BMW ePaaS URLs use 3 segments between /policypage/ and .epaas.json:
/epaas/prod/policypage/<tenant>/<config-hash>/<locale>.epaas.json
The old pattern only matched 2 segments. Switch to a tolerant pattern
that matches any path before .epaas.json (anchored at .epaas.json end).

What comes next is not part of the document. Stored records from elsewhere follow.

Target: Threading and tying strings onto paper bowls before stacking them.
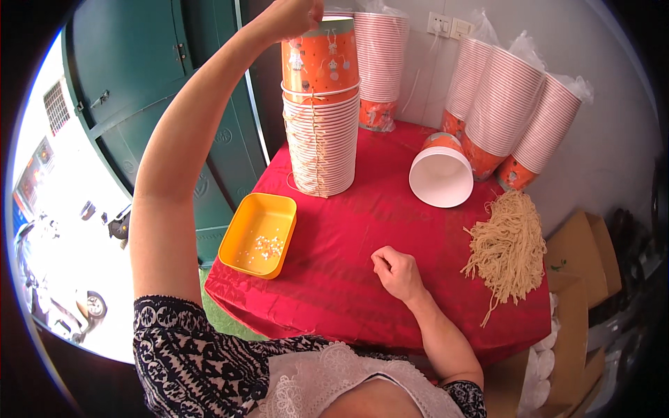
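My left hand [298, 19], partly cut off by the top edge, has its fingers curled at the rim of an orange paper bucket [320, 61]. That bucket tops a tall stack of nested paper buckets [322, 143] with white rims, and thin beige strings hang down the stack's side. My right hand [397, 273] rests closed over the red tablecloth, and whatever its fingers may pinch is hidden. To the left, a yellow plastic tray [240, 244] holds small white bits. Beige strings [512, 240] lie in a loose bundle right of my right hand.
One paper bucket [440, 174] lies on its side, its white opening toward me. Behind it stand several bagged bucket stacks [503, 101], with another bagged stack [380, 63] farther left. Cardboard boxes [582, 258] are right of the red-covered table [348, 279]; a green door [132, 83] is left.
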Motion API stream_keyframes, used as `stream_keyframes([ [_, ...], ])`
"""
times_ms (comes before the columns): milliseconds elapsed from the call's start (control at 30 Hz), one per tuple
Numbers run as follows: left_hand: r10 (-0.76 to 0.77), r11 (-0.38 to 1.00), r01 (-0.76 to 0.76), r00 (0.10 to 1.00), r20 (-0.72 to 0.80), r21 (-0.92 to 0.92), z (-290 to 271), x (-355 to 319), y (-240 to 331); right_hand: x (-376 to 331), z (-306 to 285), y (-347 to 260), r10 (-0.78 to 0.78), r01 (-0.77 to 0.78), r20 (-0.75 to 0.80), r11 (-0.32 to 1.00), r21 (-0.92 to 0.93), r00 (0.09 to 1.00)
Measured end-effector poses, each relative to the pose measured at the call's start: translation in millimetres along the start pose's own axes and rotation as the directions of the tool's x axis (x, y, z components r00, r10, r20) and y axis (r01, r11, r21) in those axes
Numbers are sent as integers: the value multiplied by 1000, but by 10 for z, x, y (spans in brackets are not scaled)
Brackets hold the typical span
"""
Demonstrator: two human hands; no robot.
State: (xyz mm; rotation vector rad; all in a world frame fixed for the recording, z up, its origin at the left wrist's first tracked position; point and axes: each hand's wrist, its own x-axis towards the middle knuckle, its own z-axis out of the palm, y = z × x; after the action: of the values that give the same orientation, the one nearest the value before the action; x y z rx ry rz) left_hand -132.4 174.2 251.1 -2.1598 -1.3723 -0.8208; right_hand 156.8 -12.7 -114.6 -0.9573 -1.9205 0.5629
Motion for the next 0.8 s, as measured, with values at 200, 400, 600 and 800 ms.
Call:
stream_keyframes([
  [200, 60, 998, -61, 998, 35, 12, 242, 69, -276, 7, 8, -10, 4, -4, 11, 1000, -5, 1000],
  [400, 73, 997, -73, 996, 46, -1, 285, 60, -287, 8, -6, -20, -6, 6, 4, 1000, -10, 1000],
  [600, 64, 998, -62, 995, 71, -25, 286, 34, -278, -4, -5, -14, -5, 5, 6, 1000, -13, 1000],
  [800, 65, 997, -63, 997, 46, -34, 322, -9, -291, -6, -6, -19, -6, 7, 7, 1000, -14, 1000],
])
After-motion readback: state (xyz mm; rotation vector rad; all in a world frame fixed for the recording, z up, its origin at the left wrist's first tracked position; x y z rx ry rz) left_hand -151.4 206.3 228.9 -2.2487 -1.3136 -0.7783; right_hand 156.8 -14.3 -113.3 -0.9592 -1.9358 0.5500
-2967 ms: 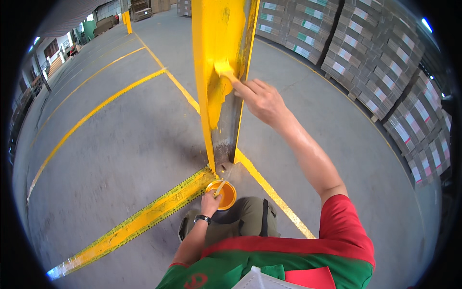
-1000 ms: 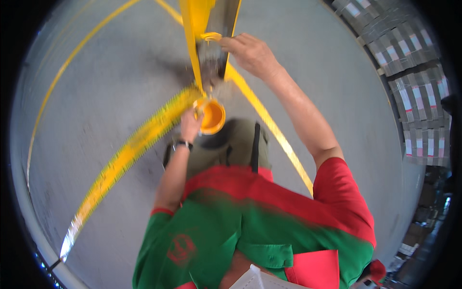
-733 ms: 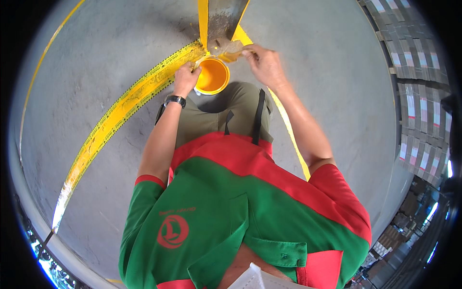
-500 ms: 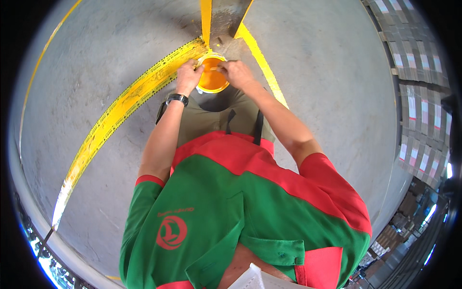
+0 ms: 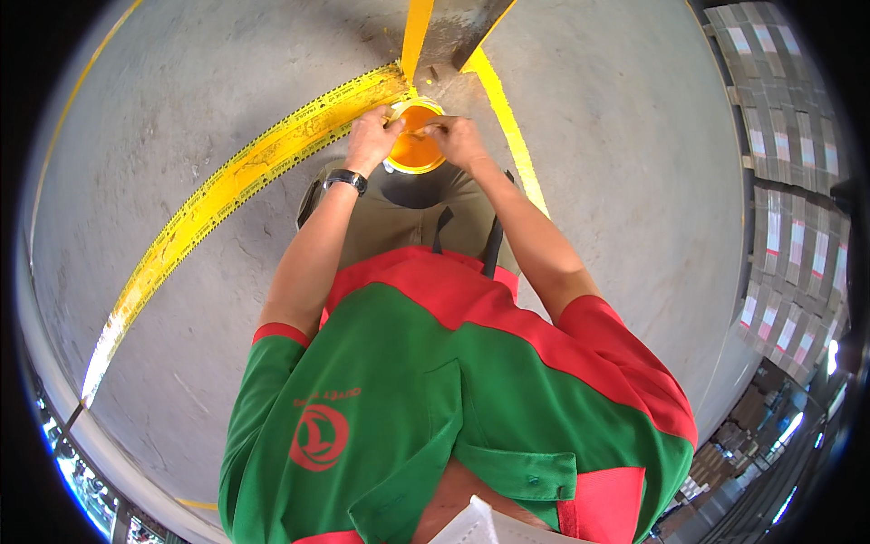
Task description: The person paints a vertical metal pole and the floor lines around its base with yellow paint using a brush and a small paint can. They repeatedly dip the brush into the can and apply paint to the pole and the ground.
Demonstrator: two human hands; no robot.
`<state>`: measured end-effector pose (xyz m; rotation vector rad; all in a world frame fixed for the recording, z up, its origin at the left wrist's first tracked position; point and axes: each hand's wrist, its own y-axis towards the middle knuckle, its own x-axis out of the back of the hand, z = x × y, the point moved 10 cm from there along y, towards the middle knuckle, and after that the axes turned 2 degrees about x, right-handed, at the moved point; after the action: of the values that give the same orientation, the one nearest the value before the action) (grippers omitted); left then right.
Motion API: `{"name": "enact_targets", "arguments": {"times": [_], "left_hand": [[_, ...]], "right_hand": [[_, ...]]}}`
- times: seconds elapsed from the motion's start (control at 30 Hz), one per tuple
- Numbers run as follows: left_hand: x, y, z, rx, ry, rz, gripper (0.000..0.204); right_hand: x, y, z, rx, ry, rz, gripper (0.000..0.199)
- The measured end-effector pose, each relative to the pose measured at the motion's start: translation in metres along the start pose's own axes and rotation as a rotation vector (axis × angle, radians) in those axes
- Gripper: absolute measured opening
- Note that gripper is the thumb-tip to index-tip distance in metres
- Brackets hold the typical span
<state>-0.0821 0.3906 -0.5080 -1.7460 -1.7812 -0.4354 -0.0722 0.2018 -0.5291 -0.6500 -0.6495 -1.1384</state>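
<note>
A round bucket (image 5: 416, 170) of orange-yellow paint (image 5: 413, 152) stands on the floor between my knees, at the foot of a post. At its left rim is my left hand (image 5: 373, 140), wearing a black watch. Its fingers are pinched beside a pale, narrow thing (image 5: 396, 114) that I cannot identify. My right hand (image 5: 460, 140) reaches over the right rim with fingers bent together above the paint. A small pale piece (image 5: 420, 133) shows at its fingertips, too small to name.
A yellow painted strip (image 5: 245, 172) edged with black-and-yellow tape curves down the left. Another yellow line (image 5: 509, 127) runs along the right of the bucket. The grey post with yellow edges (image 5: 458, 32) rises ahead. Stacked cartons (image 5: 779, 145) stand at the far right.
The view has shifted slightly, so the bucket, post and hands appear a little farther right. Both hands stay at the bucket, with the right fingers changed slightly over the paint.
</note>
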Motion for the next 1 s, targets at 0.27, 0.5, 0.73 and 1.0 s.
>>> {"name": "enact_targets", "arguments": {"times": [0.27, 0.5, 0.73, 1.0], "left_hand": [[0.006, -0.002, -0.003, -0.032, 0.045, -0.047, 0.038], [0.004, -0.003, -0.007, -0.032, 0.062, -0.040, 0.038], [0.001, -0.001, -0.002, 0.001, 0.126, -0.024, 0.041], [0.001, 0.002, 0.005, 0.019, 0.139, -0.021, 0.043]], "right_hand": [[0.049, -0.056, -0.029, -0.247, 0.682, -0.049, 0.024], [0.067, -0.081, -0.019, -0.174, 0.738, -0.135, 0.032], [0.070, -0.089, -0.017, -0.148, 0.776, -0.162, 0.033], [0.066, -0.089, -0.027, -0.119, 0.719, -0.143, 0.030]]}}
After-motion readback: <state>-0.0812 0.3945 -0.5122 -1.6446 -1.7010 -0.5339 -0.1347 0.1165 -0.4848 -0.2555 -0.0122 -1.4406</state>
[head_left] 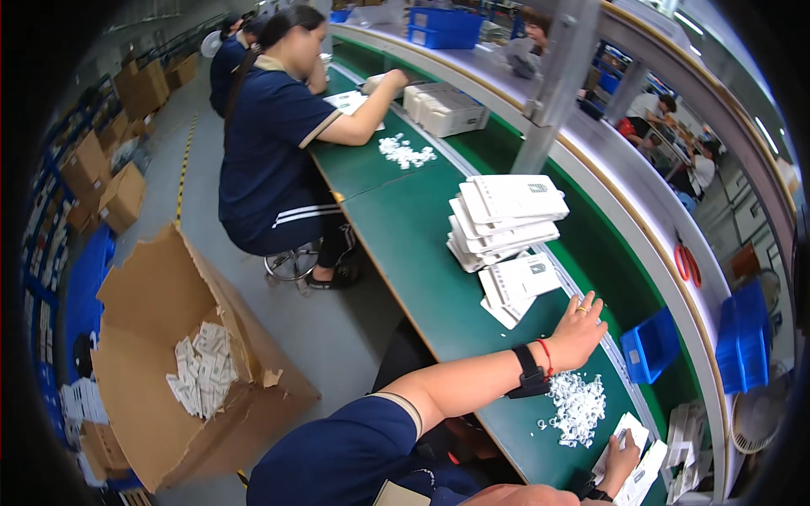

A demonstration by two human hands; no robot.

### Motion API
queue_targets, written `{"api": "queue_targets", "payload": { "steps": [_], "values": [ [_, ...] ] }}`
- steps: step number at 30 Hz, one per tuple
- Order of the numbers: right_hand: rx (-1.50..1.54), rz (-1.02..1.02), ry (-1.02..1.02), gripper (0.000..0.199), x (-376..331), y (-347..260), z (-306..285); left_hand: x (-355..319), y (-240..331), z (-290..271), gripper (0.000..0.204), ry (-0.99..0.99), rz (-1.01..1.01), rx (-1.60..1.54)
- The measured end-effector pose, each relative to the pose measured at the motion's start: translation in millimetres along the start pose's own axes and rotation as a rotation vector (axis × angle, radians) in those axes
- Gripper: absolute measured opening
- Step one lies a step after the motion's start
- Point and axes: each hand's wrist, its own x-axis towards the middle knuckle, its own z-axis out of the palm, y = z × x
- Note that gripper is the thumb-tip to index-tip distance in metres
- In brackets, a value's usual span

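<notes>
My left hand (580, 331), a ring on one finger, is stretched over the green bench with its fingers apart and nothing in them. Just beyond it lie a few loose flat white boxes (525, 278), and behind these rises a leaning stack of the same boxes (515, 207). A heap of small white plastic pieces (578, 409) lies between my two arms. At the lower right my right hand (620, 465) has its fingers closed on a flat white box (631, 432). Another white box (645, 476) is beside that hand; my fingers partly hide both.
A large open carton (152, 337) with folded white papers stands on the floor at left. One co-worker (270, 160) sits farther along the bench by another small white heap (406, 153). Blue bins (650, 346) and red-handled pliers (687, 263) are at the right.
</notes>
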Motion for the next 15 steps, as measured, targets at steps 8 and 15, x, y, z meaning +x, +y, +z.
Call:
{"api": "queue_targets", "payload": {
  "steps": [8, 15],
  "values": [
    [0.086, 0.134, 0.164, 0.075, -4, -3, -7, -4, 13, 7, 0.032, -0.018, 0.113, -0.079],
    [0.639, -0.1, 0.216, 0.047, 23, 38, -16, -12, 32, 1, 0.018, 0.0, 0.21, -0.41]
  ]
}}
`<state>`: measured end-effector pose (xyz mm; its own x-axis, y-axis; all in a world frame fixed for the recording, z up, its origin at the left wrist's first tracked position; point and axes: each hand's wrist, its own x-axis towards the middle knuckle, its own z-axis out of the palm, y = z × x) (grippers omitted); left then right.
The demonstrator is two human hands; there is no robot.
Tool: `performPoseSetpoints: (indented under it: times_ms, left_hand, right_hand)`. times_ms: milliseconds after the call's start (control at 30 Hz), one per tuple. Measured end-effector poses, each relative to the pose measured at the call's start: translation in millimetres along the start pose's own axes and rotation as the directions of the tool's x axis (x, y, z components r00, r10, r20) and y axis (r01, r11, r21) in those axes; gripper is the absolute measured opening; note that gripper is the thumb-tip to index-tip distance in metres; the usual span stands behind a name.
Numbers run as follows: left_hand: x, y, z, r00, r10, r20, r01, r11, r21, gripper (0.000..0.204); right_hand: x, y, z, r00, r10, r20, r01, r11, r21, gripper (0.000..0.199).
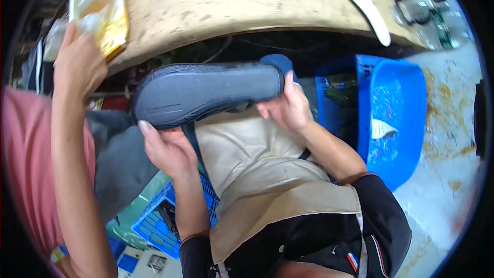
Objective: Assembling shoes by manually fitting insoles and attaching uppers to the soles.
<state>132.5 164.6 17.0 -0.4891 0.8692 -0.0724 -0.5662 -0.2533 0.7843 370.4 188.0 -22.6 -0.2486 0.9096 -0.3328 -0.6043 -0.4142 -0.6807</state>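
A dark grey shoe [206, 91] lies across in front of me, its flat sole turned up toward the camera. The wide toe end points left and the heel end points right. My left hand [172, 146] grips the toe end from below, its thumb on the rim. At the heel, my right hand [289, 105] holds the other end, thumb pressed along the edge. The shoe's upper is mostly hidden beneath the sole. Something blue [278, 63] shows just behind the heel.
A worn tan worktable [206, 5] spans the top, bearing a white insole-shaped piece [363, 5] and clear jars [424, 13]. At left, a co-worker's hand [80, 64] is at a yellow packet [116, 20]. A blue tub [393, 118] stands right; a blue crate [159, 221] sits low left.
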Motion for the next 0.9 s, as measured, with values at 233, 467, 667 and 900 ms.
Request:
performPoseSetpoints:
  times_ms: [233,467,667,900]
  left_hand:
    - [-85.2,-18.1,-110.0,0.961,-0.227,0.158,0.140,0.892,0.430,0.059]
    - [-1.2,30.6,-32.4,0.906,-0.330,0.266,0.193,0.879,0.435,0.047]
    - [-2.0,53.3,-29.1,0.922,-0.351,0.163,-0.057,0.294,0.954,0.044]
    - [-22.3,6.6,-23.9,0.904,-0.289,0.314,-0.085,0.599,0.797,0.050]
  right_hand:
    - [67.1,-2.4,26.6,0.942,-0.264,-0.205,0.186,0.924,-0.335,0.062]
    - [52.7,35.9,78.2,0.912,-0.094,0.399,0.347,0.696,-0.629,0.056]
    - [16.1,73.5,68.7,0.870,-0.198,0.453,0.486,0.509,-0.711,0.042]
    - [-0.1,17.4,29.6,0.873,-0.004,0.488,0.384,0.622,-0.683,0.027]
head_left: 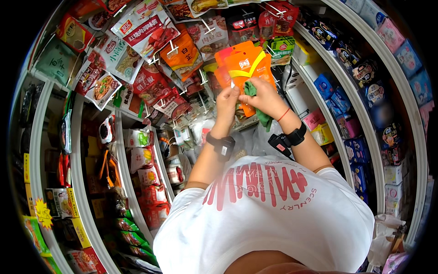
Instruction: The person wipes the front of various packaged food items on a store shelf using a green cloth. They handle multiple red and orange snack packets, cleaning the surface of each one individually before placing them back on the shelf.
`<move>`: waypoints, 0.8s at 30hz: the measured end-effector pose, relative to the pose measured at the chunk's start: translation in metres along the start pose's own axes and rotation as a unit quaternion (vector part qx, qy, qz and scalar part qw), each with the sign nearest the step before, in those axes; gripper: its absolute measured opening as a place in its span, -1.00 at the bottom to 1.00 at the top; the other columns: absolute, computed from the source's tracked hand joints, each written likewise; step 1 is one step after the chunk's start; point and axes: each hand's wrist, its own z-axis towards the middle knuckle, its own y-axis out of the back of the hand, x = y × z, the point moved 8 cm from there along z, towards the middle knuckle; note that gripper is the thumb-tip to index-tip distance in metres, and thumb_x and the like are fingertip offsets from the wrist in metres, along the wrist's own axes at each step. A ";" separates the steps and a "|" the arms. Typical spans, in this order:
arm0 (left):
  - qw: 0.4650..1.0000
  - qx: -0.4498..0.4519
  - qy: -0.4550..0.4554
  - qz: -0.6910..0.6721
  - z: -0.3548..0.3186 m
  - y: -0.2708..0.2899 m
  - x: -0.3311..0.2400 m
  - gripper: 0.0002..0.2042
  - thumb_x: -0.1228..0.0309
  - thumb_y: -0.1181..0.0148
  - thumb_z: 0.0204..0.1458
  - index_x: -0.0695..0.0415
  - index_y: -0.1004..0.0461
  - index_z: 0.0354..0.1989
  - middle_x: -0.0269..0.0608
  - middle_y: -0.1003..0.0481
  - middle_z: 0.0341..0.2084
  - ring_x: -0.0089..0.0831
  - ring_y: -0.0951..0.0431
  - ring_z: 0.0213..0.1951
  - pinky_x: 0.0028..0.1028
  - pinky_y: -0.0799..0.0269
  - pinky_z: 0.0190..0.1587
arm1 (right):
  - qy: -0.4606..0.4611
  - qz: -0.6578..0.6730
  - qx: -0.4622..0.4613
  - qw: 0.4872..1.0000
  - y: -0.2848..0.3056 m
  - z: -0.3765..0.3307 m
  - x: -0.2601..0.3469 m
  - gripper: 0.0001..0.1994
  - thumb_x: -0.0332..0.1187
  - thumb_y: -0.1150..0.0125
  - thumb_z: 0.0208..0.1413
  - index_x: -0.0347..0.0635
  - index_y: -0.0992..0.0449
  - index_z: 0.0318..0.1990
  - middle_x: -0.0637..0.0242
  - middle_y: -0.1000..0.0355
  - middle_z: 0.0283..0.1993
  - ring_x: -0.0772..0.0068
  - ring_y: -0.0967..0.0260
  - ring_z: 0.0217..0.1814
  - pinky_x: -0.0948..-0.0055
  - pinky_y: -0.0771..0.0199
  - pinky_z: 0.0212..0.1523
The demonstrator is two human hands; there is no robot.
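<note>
While both hands (246, 98) grip it, orange pouch (248, 68) upright, long axis vertical

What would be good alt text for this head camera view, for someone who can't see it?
Both hands hold orange snack packets hanging on a store rack; the right hand also grips a green cloth, and the left hand pinches the packets' lower edge. Shelves of colourful packaged food surround the person in a white T-shirt.

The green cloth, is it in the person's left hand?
No, the green cloth is gripped by the right hand, pressed against the orange packets.
</note>
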 end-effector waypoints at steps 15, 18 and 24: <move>0.988 -0.004 0.009 0.157 0.009 -0.005 0.002 -0.72 0.32 -0.14 0.13 0.23 -0.44 -0.57 -0.49 -0.33 -0.67 -0.74 -0.22 -0.58 -0.60 -0.13 -0.54 | 0.066 -0.047 -0.271 0.959 0.055 0.005 0.011 -0.64 -0.48 -0.22 -0.12 -0.22 -0.34 -0.11 0.14 -0.32 -0.12 0.06 -0.25 -0.02 0.27 -0.28 0.00; 0.993 -0.055 0.010 0.108 0.013 0.004 0.002 -0.74 0.34 -0.13 0.14 0.20 -0.45 -0.56 -0.50 -0.32 -0.67 -0.75 -0.22 -0.58 -0.63 -0.12 -0.54 | 0.149 0.013 -0.089 0.985 0.015 -0.001 0.032 -0.67 -0.62 -0.16 -0.22 -0.17 -0.39 -0.20 0.14 -0.33 -0.17 0.03 -0.27 -0.05 0.23 -0.30 -0.03; 0.989 -0.138 -0.043 0.000 0.024 0.039 -0.008 -0.75 0.30 -0.08 0.19 0.25 -0.50 -0.40 -0.39 -0.50 -0.44 -0.71 -0.39 -0.41 -0.65 -0.30 -0.31 | 0.018 -0.045 0.019 0.999 0.006 -0.008 -0.008 -0.71 -0.35 -0.26 -0.09 -0.22 -0.37 -0.21 0.11 -0.32 -0.22 0.02 -0.35 -0.16 0.26 -0.38 -0.13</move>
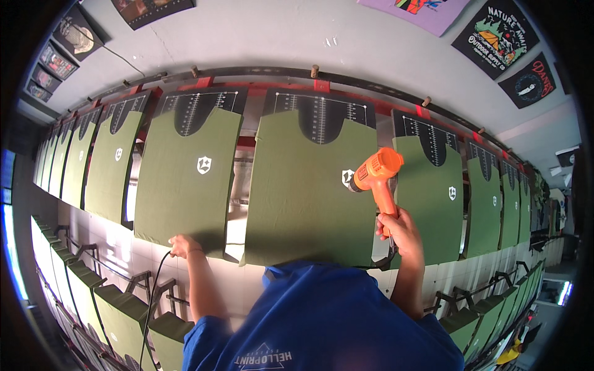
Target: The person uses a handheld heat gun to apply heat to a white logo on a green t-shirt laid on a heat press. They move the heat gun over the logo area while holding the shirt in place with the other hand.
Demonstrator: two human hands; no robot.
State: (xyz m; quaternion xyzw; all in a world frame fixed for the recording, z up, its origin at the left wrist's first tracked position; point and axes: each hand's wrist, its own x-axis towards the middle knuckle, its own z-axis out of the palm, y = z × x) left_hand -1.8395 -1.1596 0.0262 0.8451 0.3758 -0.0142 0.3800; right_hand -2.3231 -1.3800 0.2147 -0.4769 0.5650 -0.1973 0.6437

BMW (and other big enterprise sites) do NOT render cookie policies as
static HTML. Their widget loads structured data from a JSON endpoint
(BMW: ePaaS at /epaas/prod/policypage/.../<locale>.epaas.json) and
renders it client-side after consent. Our DOM extraction therefore only
captured site navigation (603 words of header/footer chrome), not the
actual policy.
New module consent-tester/services/cmp_extractor.py:
- CMPCapture: response listener that catches policy JSON during navigation
- Reconstructors for ePaaS (BMW) + OneTrust placeholder
- Returns Cookie-Richtlinie text built from policyPageMetadata +
categories + providers (BMW: 1673 words reconstructed vs. 603 noise)
dsi_discovery.py:
- Attach CMPCapture before page.goto
- After self-extraction: if rendered DOM < 300 words AND CMP captured a
payload, prefer the CMP-reconstructed text. This bypasses the empty
'.cookie-policy' div problem entirely.